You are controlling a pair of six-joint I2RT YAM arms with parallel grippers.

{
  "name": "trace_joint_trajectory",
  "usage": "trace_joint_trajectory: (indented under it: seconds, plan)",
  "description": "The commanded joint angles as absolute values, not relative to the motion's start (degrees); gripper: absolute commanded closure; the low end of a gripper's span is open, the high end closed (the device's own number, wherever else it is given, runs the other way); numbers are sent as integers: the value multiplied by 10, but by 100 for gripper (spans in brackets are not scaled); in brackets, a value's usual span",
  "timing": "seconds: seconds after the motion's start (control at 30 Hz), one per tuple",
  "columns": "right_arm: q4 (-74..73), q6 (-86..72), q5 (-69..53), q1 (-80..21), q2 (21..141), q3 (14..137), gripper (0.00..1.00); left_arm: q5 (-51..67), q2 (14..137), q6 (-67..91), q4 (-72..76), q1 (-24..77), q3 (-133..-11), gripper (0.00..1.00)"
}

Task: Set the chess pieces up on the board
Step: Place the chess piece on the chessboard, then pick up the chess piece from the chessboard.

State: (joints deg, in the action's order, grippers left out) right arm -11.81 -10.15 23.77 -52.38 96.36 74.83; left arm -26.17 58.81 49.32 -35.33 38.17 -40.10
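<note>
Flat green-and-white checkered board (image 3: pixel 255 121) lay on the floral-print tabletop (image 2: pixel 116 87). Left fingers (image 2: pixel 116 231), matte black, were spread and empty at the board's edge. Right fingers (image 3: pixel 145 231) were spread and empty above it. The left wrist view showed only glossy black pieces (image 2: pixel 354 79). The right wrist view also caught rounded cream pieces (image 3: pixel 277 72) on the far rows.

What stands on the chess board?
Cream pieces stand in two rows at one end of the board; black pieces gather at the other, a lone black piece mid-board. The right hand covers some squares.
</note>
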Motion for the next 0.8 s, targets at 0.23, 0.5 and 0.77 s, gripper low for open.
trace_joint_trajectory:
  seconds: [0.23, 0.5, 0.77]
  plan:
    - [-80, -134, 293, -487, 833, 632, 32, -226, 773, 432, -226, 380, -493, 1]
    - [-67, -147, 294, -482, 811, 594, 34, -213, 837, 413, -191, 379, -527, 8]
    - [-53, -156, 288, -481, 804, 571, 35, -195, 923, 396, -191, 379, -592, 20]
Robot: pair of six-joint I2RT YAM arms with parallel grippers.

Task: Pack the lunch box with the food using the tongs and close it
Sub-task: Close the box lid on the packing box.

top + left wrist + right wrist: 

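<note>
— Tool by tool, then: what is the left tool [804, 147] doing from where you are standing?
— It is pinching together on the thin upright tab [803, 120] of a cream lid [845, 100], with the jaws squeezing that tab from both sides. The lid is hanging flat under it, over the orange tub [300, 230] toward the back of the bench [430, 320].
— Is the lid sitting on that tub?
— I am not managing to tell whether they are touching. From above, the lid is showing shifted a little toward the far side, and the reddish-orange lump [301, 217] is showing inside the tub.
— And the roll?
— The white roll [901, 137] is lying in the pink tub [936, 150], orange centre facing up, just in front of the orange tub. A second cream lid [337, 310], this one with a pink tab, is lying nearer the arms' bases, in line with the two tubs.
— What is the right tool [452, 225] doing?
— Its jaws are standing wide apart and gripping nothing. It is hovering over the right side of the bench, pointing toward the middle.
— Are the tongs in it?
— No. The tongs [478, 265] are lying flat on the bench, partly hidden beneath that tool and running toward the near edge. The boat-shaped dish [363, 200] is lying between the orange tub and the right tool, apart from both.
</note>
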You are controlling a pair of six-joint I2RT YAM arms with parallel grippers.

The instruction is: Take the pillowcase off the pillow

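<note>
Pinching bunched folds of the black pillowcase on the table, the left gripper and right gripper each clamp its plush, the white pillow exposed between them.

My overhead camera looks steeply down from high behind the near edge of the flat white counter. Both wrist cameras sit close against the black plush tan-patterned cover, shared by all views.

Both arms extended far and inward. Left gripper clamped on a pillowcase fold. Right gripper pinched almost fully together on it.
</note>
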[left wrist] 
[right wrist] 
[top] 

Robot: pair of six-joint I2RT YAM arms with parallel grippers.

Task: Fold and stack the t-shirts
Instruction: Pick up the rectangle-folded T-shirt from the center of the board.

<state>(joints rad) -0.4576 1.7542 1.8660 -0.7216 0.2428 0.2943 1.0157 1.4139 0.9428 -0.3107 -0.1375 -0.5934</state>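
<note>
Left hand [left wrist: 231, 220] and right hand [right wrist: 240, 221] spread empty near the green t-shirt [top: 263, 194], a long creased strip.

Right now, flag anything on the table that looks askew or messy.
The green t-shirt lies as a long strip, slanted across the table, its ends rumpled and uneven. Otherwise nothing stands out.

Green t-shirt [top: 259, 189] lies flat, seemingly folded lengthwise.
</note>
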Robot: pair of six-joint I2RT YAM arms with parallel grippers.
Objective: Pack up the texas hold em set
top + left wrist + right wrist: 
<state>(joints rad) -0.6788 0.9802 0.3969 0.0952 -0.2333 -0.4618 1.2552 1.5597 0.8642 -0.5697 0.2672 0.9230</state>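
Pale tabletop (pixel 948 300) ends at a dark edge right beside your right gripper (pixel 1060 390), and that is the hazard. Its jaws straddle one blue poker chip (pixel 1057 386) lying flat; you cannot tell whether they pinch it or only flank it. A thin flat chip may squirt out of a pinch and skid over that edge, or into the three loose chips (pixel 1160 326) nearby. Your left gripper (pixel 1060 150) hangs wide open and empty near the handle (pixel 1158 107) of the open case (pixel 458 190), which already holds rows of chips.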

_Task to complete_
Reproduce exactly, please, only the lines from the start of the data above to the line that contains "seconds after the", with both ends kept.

_Answer space_
You are controlling a pair of six-joint I2RT YAM arms with parallel grippers.

{
  "name": "trace_joint_trajectory",
  "usage": "trace_joint_trajectory: (indented under it: seconds, plan)",
  "description": "The commanded joint angles as absolute values, not relative to the motion's start (degrees); gripper: absolute commanded closure; the low end of a gripper's span is open, the high end closed (the device's own number, wherever else it is given, runs the other way); numbers are sent as integers: the value multiplied by 10, but by 100 for gripper (spans in brackets are not scaled); in brackets, a value's usual span",
  "timing": "seconds: seconds after the motion's start (control at 30 Hz), one per tuple",

This output contains the complete answer.